Data privacy rules 'increase KYC and AML challenges for banks'

Increasingly stringent regulations around data privacy are adding another layer of complexity to banks' know-your-customer (KYC) and anti-money laundering (AML) programmes, according to an expert.
 
In an article for Finextra, Henry Hilska, managing principal at advisory firm Convexity Solutions, noted that financial institutions (FIs) are already under pressure on the KYC and client due diligence front.
 
Inconsistencies in rules across different jurisdictions and the number of clients and transactions that many organisations have to handle makes regulatory compliance extremely complex and demanding in many cases.
 
FIs also have to contend with the growing risk of fines and penalties for non-compliance.
 
"For large banks risk and regulatory compliance now accounts for up to 20 per cent of operating costs," Mr Hilska noted. "Compliance with these mandates is further complicated by additional and sometimes conflicting regulations."
 
Strict KYC rules require FIs to collect certain information about their customers, which demands additional compliance with data privacy laws and can also increase the company's vulnerability to cyber criminals looking to steal valuable client data.
 
Some regulations place a demand on organisations to continuously monitor their staff activity.
 
When it comes to meeting the various challenges of KYC, AML and data privacy compliance, one of the first steps for banks is to understand the rules in the different jurisdictions in which they operate. Some institutions may also have to address issues of fragmentation and silo working across the business, which might be the result of regional deployment or legacy acquisitions.
 
Mr Hilska noted: "The consolidation of business operations is often used to reduce operational redundancy.
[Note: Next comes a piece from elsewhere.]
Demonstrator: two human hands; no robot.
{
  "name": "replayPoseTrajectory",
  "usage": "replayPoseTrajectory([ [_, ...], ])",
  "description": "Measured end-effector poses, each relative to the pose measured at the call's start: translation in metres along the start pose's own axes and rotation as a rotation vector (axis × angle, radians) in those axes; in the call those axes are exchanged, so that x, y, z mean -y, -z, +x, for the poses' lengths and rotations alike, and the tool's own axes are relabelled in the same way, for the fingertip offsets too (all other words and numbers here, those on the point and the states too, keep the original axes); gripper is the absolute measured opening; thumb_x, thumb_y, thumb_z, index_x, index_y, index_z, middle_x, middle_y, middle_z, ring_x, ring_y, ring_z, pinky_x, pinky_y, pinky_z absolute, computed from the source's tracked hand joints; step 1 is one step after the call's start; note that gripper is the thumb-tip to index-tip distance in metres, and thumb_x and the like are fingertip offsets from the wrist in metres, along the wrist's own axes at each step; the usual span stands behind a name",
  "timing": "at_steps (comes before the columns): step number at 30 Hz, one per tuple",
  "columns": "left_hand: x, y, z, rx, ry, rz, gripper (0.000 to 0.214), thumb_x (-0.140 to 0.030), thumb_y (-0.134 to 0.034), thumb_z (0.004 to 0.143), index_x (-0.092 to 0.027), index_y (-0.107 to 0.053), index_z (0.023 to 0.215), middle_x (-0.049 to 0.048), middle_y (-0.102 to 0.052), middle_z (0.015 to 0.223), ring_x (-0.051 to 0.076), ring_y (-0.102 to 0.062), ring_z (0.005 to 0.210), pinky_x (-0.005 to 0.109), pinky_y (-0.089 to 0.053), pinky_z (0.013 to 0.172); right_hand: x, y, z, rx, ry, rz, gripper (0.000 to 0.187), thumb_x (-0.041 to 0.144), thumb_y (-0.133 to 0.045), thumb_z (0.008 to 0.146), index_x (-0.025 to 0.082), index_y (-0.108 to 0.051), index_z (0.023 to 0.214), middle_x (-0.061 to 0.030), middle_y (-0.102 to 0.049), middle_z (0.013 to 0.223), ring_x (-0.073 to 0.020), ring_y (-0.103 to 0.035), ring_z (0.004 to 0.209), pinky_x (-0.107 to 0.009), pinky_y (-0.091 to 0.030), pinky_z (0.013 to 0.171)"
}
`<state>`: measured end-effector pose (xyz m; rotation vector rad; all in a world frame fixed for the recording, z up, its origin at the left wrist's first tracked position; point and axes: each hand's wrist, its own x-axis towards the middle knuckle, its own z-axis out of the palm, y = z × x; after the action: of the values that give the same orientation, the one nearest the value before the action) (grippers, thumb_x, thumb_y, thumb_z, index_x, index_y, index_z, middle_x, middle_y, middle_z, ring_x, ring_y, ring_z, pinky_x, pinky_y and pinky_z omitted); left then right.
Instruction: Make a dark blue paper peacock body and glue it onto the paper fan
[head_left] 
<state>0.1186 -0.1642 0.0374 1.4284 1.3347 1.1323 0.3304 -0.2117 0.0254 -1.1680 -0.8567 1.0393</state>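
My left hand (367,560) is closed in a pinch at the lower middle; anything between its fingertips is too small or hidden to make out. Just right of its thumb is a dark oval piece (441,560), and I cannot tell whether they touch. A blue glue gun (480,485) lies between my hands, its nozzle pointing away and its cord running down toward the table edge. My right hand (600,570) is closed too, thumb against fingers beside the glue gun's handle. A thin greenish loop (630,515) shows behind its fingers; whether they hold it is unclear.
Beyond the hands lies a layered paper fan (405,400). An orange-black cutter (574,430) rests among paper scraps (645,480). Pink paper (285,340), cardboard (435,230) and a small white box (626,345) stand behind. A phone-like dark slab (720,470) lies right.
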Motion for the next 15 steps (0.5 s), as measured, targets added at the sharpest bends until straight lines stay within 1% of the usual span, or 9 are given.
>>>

However, for global banks it is often necessary to maintain coverage in various time zones.  Thus, a strategy consolidating teams to several regional centres with responsibility across all lines of business may be the best compromise."
 
He concluded that FIs looking to improve their efficiency in a complex regulatory environment need to take a strategic approach, looking at AML and KYC compliance in the context of regional demands and data privacy challenges.